Ahora bien, así como los creyentes deberán aprender a buscar razones que respalden su fe, los escépticos deberán asimismo esforzarse por buscar la fe oculta tras sus objeciones. Todo tipo de duda, por muy escéptica y cínica que pueda parecer, supone en realidad una creencia alternativa. No se puede en buena lógica dudar de la Creencia A si no es desde la posición de fe de la Creencia B. Por ejemplo, si pones en duda el cristianismo porque “No puede ser que solo una religión sea la auténtica”, deberás admitir que esa afirmación es en sí un acto de fe. Nadie va a poder demostrarlo de forma empírica y no se trata de una verdad universal que todo el mundo acepte. Si nos llegásemos a Oriente Medio y dijéramos “No puede haber una única religión verdadera”, la reacción general sería “¿Por qué no?”. La razón de que se dude de la Creencia A del cristianismo está en que se tiene por indemostrable la creencia B. Todas las dudas tienen, por tanto, su base en un salto de fe.

Hay quien dice “Yo no creo en el cristianismo porque no creo en absolutos morales. Cada persona debería determinar sus propios parámetros de verdad moral”. ¿Pueden esas personas demostrar la validez de su afirmación de cara a los que no lo comparten? Desde luego que no. Se trata ahí igualmente de otro salto de fe, de una creencia fuertemente arraigada en que los derechos individuales operan no solo en el ámbito de lo político sino igualmente en la esfera de lo moral. No hay prueba empírica que avale semejante postura. De ahí que la duda (respecto a los absolutos morales) sea un salto en el vacío.

A la vista de lo anterior, habrá quien replique: “Mis dudas no tienen nada que ver con un salto de fe. Yo no creo en Dios de ninguna de las dos maneras. Simplemente no tengo necesidad de Dios y no me interesa en absoluto el darle vueltas al tema”. Pero soterrado bajo esas declaraciones está la muy moderna creencia americana en que la existencia de Dios es cuestión de indiferencia a no ser que se interponga o incida en mis necesidades emocionales. El que así se manifiesta está apostando por la no existencia de un Dios que te vaya a pedir cuentas de tus creencias, y de tu manera de conducirte en la vida desde esa carencia de necesidad tuya. Algo que puede o no ser en definitiva cierto, pero que desde luego constituye un salto de fe.
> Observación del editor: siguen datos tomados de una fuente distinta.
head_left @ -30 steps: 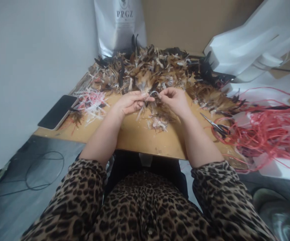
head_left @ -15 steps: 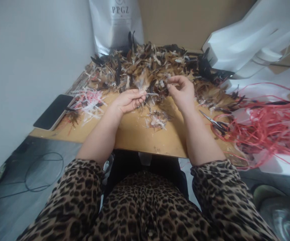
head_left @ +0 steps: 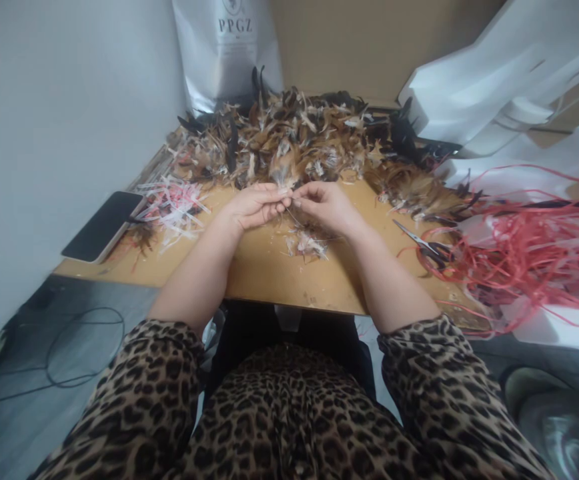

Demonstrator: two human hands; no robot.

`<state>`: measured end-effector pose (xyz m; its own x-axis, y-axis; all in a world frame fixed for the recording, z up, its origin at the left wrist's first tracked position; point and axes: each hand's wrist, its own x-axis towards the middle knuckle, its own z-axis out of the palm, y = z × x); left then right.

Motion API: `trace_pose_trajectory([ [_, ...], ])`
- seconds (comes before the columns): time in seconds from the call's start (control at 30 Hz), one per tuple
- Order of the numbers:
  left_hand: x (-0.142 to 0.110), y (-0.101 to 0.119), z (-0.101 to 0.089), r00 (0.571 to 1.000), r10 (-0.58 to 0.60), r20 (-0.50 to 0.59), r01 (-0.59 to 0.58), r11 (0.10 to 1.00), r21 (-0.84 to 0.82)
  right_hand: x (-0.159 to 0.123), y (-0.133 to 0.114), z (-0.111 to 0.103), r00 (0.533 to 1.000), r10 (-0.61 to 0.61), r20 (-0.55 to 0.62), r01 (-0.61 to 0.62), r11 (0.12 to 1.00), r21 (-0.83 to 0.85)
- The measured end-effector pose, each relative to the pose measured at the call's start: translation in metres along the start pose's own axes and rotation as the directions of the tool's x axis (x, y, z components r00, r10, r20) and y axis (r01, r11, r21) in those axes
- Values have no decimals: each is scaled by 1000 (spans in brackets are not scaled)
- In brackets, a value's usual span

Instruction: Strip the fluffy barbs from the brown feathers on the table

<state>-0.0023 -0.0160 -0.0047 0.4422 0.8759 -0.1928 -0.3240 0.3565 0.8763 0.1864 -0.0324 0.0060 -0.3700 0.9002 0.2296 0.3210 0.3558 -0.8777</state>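
Observation:
Between the thumb and fingers of my left hand (head_left: 264, 203) is pinched a brown feather (head_left: 284, 168), fluffy and pale at its base, pointing away from me. My right hand (head_left: 322, 203) is closed too, thumb against forefinger, its fingertips almost touching those of my left hand at the feather's base. What it pinches is too small and hidden to make out. A thin pale strand (head_left: 292, 215) hangs below the joined fingertips. Just behind the hands lies a large heap of brown and black feathers (head_left: 314, 130). A little pile of whitish fluff and scraps (head_left: 309, 244) sits beneath them on the table (head_left: 269, 270).
To the left lie a phone (head_left: 100, 227) and a bunch of white and pink strips (head_left: 174, 203). Scissors (head_left: 422, 241) rest at right beside tangled red strands (head_left: 534, 257). A silvery bag (head_left: 229, 60) stands behind the heap, and white sheeting (head_left: 474, 80) is at back right.
My right hand has come down and left from above the feather heap to meet my left hand, and its fingers have closed. My left hand still holds the feather.

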Motion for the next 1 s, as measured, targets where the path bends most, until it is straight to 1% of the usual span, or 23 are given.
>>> trace_pose_trajectory([
  [0.17,-1,2,3,996,-10,-88,10,1000,-3,3,5,-8,986,5,-167,-14,998,-55],
  [0.27,-1,4,5,992,-9,-127,7,1000,-19,3,3,-11,974,-8,-225,-16,995,-103],
  [0.33,-1,4,4,991,-10,-130,7,1000,-23,3,1,-13,969,-31,-246,-5,990,-142],
  [0.53,2,3,1,995,4,-97,-7,1000,-29,4,0,-13,952,-90,-292,24,975,-221],
  [0.67,2,2,3,993,7,-117,-10,1000,-22,4,4,-12,947,-140,-288,54,957,-285],
  [0.83,1,3,7,986,30,-162,-24,999,37,3,6,-11,936,-214,-278,92,915,-394],
  [1.0,1,0,8,985,56,-164,-34,990,136,2,2,-11,919,-290,-267,135,868,-477],
])
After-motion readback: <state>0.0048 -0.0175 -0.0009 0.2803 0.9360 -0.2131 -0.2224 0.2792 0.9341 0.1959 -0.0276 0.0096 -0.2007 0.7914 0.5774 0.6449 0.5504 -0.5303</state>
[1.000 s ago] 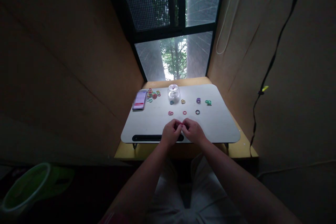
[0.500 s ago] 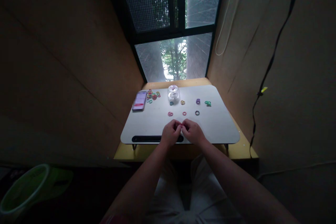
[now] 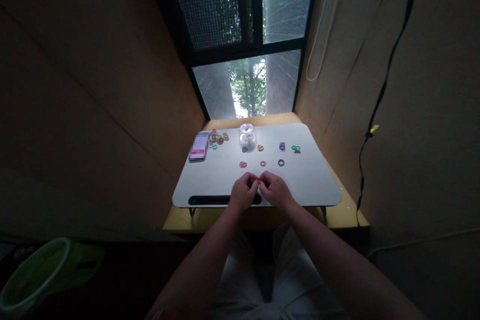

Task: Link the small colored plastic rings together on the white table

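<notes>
My left hand (image 3: 243, 191) and my right hand (image 3: 275, 190) meet fingertip to fingertip over the front of the white table (image 3: 311, 185). Both are closed in a pinch on a small red hair tie (image 3: 259, 180), mostly hidden by the fingers. Just beyond them lie pink hair ties (image 3: 243, 164), a single pink-red one (image 3: 263, 163) and a dark grey one (image 3: 281, 162). Farther back are teal (image 3: 244, 149), yellow (image 3: 260, 148), purple (image 3: 282, 146) and green hair ties (image 3: 296, 149), in small separate groups.
A clear round jar (image 3: 247, 136) stands at the back middle. A mixed pile of hair ties (image 3: 219, 137) lies at the back left, beside a phone (image 3: 198, 147). The table has a black slot (image 3: 208, 200) along its front edge. A green basket (image 3: 41, 270) is low at left.
The view has shifted very slightly. Both hands stay together at the same place, still pinching the red hair tie; the things on the table have not moved.
</notes>
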The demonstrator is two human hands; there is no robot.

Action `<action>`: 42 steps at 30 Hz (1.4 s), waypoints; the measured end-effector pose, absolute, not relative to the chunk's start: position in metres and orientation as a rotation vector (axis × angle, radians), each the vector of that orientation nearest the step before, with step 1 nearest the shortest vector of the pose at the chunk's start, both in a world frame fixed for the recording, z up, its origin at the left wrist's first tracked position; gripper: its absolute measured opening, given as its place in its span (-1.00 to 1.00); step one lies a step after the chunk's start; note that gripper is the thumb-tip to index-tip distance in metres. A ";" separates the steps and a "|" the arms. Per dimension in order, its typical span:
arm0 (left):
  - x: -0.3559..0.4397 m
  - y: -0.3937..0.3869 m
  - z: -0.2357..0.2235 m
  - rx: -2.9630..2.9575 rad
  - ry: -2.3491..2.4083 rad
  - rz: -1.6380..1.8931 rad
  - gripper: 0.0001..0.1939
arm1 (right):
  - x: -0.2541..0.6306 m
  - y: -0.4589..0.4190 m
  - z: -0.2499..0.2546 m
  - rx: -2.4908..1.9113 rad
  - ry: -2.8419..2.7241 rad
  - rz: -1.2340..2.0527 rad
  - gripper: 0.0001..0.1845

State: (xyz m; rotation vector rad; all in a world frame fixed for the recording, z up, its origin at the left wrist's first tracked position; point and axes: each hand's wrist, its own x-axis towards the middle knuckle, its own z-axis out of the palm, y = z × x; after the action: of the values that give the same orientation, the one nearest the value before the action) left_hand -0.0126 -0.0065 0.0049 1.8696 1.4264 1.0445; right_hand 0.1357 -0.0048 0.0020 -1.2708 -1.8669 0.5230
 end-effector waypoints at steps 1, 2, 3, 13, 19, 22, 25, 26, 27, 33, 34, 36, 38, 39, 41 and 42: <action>-0.013 -0.006 0.005 1.871 1.425 1.044 -0.84 | 0.136 -0.005 0.002 -1.272 -1.866 0.523 -0.91; -0.012 -0.006 0.005 1.872 1.424 1.044 -0.84 | 0.135 -0.005 0.003 -1.274 -1.866 0.523 -0.91; -0.012 -0.006 0.005 1.872 1.425 1.043 -0.84 | 0.135 -0.005 0.003 -1.277 -1.864 0.523 -0.91; -0.012 -0.007 0.005 1.887 1.445 1.038 -0.85 | 0.135 -0.004 0.001 -1.276 -1.873 0.520 -0.90; -0.012 -0.008 0.007 1.879 1.439 1.036 -0.84 | 0.135 -0.004 0.001 -1.276 -1.859 0.523 -0.90; -0.012 -0.009 0.008 1.882 1.436 1.030 -0.84 | 0.135 -0.004 0.002 -1.276 -1.854 0.521 -0.90; -0.012 -0.010 0.009 1.883 1.439 1.028 -0.84 | 0.135 -0.005 0.003 -1.280 -1.846 0.527 -0.90; -0.012 -0.010 0.009 1.884 1.439 1.025 -0.84 | 0.135 -0.005 0.004 -1.282 -1.845 0.530 -0.90; -0.011 -0.010 0.009 1.884 1.439 1.022 -0.84 | 0.135 -0.005 0.004 -1.285 -1.846 0.531 -0.90; -0.010 -0.012 0.012 1.883 1.444 1.008 -0.85 | 0.135 -0.005 0.004 -1.293 -1.860 0.531 -0.91; -0.010 -0.012 0.012 1.888 1.447 1.003 -0.86 | 0.136 -0.004 0.004 -1.293 -1.860 0.532 -0.92; -0.009 -0.012 0.012 1.905 1.459 0.996 -0.86 | 0.136 -0.003 0.003 -1.291 -1.862 0.536 -0.92; -0.009 -0.011 0.012 1.922 1.466 0.991 -0.86 | 0.136 -0.001 0.003 -1.290 -1.859 0.543 -0.91; -0.010 -0.010 0.012 1.924 1.466 0.991 -0.86 | 0.136 -0.001 0.002 -1.291 -1.857 0.547 -0.91; -0.010 -0.009 0.012 1.916 1.464 0.996 -0.86 | 0.136 0.000 0.002 -1.293 -1.852 0.555 -0.90; -0.010 -0.008 0.012 1.906 1.461 1.001 -0.86 | 0.136 0.001 0.002 -1.293 -1.853 0.559 -0.90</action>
State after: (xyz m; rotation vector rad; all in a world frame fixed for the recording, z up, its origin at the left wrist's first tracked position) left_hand -0.0100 -0.0081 0.0116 1.9059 1.4611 1.0014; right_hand 0.1361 0.0006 0.0020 -1.2935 -1.8529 0.5590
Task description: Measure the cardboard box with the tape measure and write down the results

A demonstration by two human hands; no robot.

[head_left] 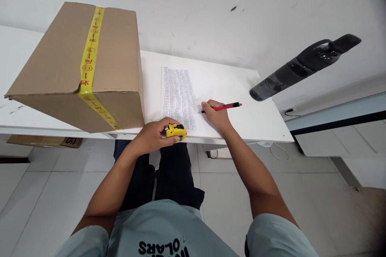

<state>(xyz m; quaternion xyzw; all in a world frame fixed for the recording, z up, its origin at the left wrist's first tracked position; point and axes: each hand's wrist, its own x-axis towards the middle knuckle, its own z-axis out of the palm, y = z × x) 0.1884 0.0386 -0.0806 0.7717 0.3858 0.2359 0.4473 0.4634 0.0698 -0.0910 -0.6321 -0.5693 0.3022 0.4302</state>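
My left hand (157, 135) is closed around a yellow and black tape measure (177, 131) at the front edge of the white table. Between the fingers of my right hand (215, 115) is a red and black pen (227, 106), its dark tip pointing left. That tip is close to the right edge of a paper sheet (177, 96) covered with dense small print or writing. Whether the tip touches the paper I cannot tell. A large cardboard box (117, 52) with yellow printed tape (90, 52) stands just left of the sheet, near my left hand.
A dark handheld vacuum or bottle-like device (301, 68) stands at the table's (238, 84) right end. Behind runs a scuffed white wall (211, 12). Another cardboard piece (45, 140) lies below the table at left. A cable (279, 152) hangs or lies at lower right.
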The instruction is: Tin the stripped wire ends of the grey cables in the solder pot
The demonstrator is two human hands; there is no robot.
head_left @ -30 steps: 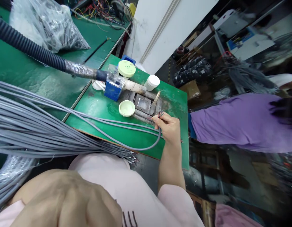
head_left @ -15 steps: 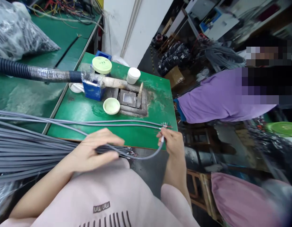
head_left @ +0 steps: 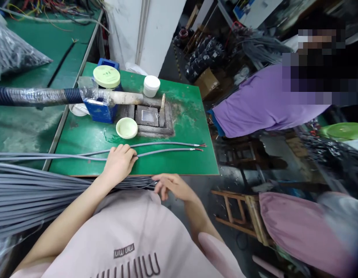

La única forma posible de dudar del cristianismo en buena ley pasará por identificar la creencia alternativa subyacente a cada objeción particular, indicando acto seguido las razones que sustentan la propia postura. ¿Cómo se puede estar seguro de que lo que uno cree es cierto? Sería inconsecuente exigir de las creencias del cristianismo mayor justificación que la que se da respecto a las propias creencias. Sin embargo, ese es reiteradamente el caso. Lo honesto sería dudar de las propias dudas. Mi tesis es que si fuéramos capaces de reconocer que las creencias en las que se fundamentan las dudas respecto al cristianismo tienen una base particular y que deberían aportar las pruebas necesarias que validen la propia postura –tal como se espera de la fe cristiana– se haría evidente que las creencias personales que se puedan tener no son tan sólidas como pudieran parecer en principio.

Recomiendo dos procesos complementarios a mis lectores. Insto, en primer lugar, a los escépticos a enfrentarse y luchar con una “fe ciega” no examinada sobre la que se asienta el escepticismo, y ver entonces cuán difícil es justificar su postura de cara a los que no la comparten. E insto igualmente a los creyentes a hacer frente a las objeciones personales que puede que le hagan a su fe y a las que se estén suscitando el presente momento cultural.

Al final de cada uno de esos procesos –y aun cuando pueda ser que te ratifiques en tu escepticismo, o que, en el otro extremo, sigas firme en tu fe– serás capaz de ver con mayor claridad y humildad cuál es, en realidad, tu postura de fondo. Creo que entonces se producirá una comprensión y un respeto mutuo no existentes con anterioridad. Creyentes y no creyentes por igual estarán al nivel de las respectivas discrepancias, en vez de tan solo denunciarse entre sí. Eso se hará realidad cuando cada parte conozca la argumentación contraria en su vertiente más positiva y razonada, y tan solo entonces será oportuno y honesto mostrarse en desacuerdo según propia argumentación. El resultado general sería una mayor convivencia cívica, lo cual no es una pequeña hazaña en la sociedad actual.